From Apple's Swift documentation:
Optionals (?): "You use optionals in situations where a value may be absent. An optional represents two possibilities: Either there is a value, and you can unwrap the optional to access that value, or there isn’t a value at all."
Implicitly Unwrapped Optionals (!): "As described above, optionals indicate that a constant or variable is allowed to have “no value”. Optionals can be checked with an if statement to see if a value exists, and can be conditionally unwrapped with optional binding to access the optional’s value if it does exist.
Sometimes it’s clear from a program’s structure that an optional will always have a value, after that value is first set.

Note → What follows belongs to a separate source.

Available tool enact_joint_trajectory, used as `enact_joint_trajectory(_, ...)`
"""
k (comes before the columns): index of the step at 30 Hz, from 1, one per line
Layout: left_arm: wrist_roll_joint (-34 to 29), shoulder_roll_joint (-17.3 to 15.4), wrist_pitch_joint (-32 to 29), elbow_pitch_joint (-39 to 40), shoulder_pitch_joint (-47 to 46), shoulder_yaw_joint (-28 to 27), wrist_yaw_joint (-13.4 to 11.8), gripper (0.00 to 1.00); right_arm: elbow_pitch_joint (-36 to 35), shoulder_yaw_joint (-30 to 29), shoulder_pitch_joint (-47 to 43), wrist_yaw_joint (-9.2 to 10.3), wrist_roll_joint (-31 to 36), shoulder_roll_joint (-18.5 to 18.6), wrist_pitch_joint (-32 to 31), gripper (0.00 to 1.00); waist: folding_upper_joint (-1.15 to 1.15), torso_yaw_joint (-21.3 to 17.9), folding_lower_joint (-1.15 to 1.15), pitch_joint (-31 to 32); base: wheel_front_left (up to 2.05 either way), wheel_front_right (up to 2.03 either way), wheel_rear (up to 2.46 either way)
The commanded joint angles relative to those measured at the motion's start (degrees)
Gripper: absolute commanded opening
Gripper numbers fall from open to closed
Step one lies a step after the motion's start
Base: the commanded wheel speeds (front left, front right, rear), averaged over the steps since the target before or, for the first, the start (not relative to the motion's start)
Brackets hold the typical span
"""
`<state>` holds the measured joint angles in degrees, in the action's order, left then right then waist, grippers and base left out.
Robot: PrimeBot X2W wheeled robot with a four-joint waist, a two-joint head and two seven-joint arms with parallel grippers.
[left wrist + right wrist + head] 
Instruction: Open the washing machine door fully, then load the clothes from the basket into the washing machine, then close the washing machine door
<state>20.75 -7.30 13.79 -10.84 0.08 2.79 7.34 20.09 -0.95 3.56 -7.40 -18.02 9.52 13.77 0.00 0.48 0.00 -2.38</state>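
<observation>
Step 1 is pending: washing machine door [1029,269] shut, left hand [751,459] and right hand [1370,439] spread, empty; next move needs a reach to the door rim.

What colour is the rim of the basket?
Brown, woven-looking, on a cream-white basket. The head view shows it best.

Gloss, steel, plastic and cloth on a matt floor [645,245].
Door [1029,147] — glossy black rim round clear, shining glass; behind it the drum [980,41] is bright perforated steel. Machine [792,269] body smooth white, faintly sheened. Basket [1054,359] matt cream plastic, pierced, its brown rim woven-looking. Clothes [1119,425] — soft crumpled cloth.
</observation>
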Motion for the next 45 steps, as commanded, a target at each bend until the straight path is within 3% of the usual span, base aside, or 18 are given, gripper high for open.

In these cases, it’s useful to remove the need to check and unwrap the optional’s value every time it’s accessed, because it can be safely assumed to have a value all of the time.
These kinds of optionals are defined as implicitly unwrapped optionals. You write an implicitly unwrapped optional by placing an exclamation mark (String!) rather than a question mark (String?) after the type that you want to make optional.
Implicitly unwrapped optionals are useful when an optional’s value is confirmed to exist immediately after the optional is first defined and can definitely be assumed to exist at every point thereafter. The primary use of implicitly unwrapped optionals in Swift is during class initialization, as described in Unowned References and Implicitly Unwrapped Optional Properties."